Checkpoint: In Settings > Worker Nodes confirm the node's last heartbeat updates and status stays active while the agent is running.
After temps join completes, run the agent server:
temps agent
The agent loads its configuration from ~/.temps/agent.json (saved by temps join). CLI flags and environment variables override the saved config:
| Variable / Flag | Default | Description |
|---|---|---|
TEMPS_AGENT_ADDRESS / --listen-address | 127.0.0.1:3100 | Address the agent listens on |
TEMPS_AGENT_TOKEN / --token | — | Bearer token for authenticating control plane requests |
TEMPS_NODE_NAME / --node-name | — | Name for this node |
TEMPS_CONTROL_PLANE_URL / --control-plane-url | — | URL of the control plane |
TEMPS_NODE_ID / --node-id | — | Node ID assigned during registration |
If no ~/.temps/agent.json exists and required fields are missing, the agent exits with an error suggesting you run temps join first.

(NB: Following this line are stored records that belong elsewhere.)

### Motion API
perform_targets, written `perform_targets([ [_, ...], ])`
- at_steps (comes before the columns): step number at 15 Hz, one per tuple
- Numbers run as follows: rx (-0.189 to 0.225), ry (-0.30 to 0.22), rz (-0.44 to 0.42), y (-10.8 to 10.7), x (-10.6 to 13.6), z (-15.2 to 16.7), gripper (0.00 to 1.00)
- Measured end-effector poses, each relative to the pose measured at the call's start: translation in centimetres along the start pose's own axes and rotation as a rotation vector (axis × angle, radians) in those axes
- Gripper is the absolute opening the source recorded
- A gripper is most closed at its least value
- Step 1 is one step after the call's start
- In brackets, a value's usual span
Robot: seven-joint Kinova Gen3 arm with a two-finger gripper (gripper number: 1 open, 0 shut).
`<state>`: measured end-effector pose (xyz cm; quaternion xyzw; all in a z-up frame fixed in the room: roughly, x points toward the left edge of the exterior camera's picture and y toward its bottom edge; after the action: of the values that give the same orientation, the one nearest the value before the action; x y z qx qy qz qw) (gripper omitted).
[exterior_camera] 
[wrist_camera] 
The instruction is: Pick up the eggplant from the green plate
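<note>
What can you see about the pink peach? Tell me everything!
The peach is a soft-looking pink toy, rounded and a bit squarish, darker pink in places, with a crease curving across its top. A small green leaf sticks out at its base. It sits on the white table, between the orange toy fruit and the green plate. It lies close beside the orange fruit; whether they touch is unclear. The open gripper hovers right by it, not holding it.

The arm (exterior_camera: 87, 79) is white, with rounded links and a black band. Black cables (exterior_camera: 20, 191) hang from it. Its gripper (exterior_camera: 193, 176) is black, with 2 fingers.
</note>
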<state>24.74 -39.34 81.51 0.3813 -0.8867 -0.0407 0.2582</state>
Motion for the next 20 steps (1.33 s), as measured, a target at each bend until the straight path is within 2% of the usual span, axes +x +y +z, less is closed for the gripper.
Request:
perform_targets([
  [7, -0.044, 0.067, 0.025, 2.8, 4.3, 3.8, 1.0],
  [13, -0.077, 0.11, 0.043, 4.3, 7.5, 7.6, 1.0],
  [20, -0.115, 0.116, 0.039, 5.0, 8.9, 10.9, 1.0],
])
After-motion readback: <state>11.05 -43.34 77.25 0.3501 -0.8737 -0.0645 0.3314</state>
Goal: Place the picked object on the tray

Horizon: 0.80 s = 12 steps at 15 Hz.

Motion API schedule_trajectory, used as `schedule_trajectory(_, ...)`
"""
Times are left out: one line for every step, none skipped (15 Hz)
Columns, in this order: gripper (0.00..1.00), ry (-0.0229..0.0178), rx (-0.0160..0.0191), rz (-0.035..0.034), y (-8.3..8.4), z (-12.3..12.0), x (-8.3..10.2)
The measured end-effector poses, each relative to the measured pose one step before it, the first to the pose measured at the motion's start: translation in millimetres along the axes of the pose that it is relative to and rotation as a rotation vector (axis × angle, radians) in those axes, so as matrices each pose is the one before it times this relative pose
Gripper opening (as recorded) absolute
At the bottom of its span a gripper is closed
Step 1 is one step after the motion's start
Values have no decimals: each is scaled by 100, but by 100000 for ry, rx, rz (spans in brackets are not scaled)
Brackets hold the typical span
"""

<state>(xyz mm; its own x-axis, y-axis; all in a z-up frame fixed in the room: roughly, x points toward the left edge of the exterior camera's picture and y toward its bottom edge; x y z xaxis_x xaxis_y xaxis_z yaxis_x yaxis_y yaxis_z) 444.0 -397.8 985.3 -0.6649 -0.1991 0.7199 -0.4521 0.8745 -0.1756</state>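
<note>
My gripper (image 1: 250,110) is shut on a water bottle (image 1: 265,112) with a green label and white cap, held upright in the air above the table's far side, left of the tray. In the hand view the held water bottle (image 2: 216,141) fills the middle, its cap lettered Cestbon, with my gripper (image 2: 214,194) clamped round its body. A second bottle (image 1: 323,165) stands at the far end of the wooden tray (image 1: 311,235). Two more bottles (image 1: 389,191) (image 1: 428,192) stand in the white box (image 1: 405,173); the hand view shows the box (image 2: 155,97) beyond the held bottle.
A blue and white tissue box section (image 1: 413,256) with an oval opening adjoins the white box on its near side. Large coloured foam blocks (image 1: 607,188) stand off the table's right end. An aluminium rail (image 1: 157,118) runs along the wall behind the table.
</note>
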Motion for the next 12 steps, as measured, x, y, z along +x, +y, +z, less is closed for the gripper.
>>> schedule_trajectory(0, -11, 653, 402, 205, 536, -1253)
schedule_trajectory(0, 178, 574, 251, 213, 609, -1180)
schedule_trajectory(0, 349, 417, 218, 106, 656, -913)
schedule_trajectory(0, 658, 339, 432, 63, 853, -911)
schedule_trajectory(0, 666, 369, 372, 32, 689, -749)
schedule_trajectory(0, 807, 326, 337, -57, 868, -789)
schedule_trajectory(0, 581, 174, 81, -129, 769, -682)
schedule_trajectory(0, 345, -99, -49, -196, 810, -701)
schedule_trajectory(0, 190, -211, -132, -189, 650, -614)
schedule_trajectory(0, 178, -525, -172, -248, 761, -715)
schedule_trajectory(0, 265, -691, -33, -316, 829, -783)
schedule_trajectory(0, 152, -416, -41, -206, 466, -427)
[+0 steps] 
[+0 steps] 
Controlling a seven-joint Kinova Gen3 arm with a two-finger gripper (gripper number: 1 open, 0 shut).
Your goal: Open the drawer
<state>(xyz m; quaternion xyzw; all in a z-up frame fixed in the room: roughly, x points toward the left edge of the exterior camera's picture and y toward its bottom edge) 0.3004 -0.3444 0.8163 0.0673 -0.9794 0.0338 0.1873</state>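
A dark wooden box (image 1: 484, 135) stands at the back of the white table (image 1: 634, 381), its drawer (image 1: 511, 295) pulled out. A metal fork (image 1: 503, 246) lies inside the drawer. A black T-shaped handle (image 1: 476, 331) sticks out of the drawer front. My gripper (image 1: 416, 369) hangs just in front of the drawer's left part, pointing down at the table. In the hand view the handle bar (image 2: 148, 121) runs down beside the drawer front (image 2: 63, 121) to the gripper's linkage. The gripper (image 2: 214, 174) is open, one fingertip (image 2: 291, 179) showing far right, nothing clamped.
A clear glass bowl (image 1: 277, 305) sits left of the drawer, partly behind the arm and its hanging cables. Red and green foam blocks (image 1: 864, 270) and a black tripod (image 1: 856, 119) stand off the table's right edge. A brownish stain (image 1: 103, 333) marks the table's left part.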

The agent sends a heartbeat to the control plane every 30 seconds. If heartbeats stop (e.g., the agent is stopped or the machine goes down), the control plane marks the node as offline after 90 seconds and excludes it from scheduling.
The agent exposes these endpoints (all authenticated with the bearer token):
| Endpoint | Method | Description |
|---|---|---|
/agent/containers/deploy | POST | Deploy a container |
/agent/containers/{id}/stop | POST | Stop a container |
/agent/containers/{id} | DELETE | Remove a container |
/agent/containers/{id}/logs | GET | Stream container logs |
/agent/containers/{id}/info | GET | Get container info |
/agent/images/{name}/exists | GET | Check if an image exists |
/agent/health | GET | Health check with system metrics |
Verifying nodes
From the dashboard:
Go to Settings > Worker Nodes to see all registered nodes, their status, and last heartbeat time.
From the API:
List all nodes
curl https://your-temps-instance/api/internal/nodes
Response
{
"nodes": [
{
"id": 1,
"name": "worker-eu-1",
"address": "https://10.0.0.5:3100",
"private_address": "10.0.0.5",
"role": "worker",
"status": "active",
"labels": { "region": "eu-west" },
"last_heartbeat": "2026-03-04T12:00:00Z"
}
],
"total": 1
}
Get a specific node
curl https://your-temps-instance/api/internal/nodes/1
A node is considered active if it has sent a heartbeat within the last 90 seconds. Nodes that miss heartbeats are automatically marked offline and excluded from scheduling.
How scheduling works
When you deploy an application with multiple replicas, the node scheduler distributes containers across available nodes using round-robin scheduling:
- The scheduler queries all nodes with
status = "active"and a heartbeat within the last 90 seconds - If no active worker nodes exist, all replicas run locally on the control plane
- If active workers exist, replicas are distributed evenly across all nodes (including local) in round-robin order
- Each container records which node it was assigned to in the database
The deployment job creates a RemoteNodeDeployer for each remote assignment, which communicates with the worker's agent API to deploy, stop, and manage containers.
The scheduler currently uses simple round-robin. Label-based scheduling (e.g., "only deploy to nodes with gpu=true") is planned but not yet implemented — labels are stored but not used for filtering.
Current limitations
Multi-node is functional but still evolving. Known limitations:
- No label-based scheduling — labels are stored on nodes but the scheduler does not filter by them yet. All active nodes receive deployments equally.
- No remote image transfer — the worker node must be able to pull the Docker image independently. If you are using a local registry on the control plane, the worker needs network access to it.
- No log streaming from remote nodes — deployment logs from containers on worker nodes are not yet streamed back to the control plane dashboard in real-time.
- No remote node removal from UI — nodes can be removed via the API (
DELETEis not yet exposed) or by stopping the agent and waiting for the heartbeat to expire. - Round-robin only — no resource-aware scheduling, no affinity/anti-affinity rules, no bin-packing.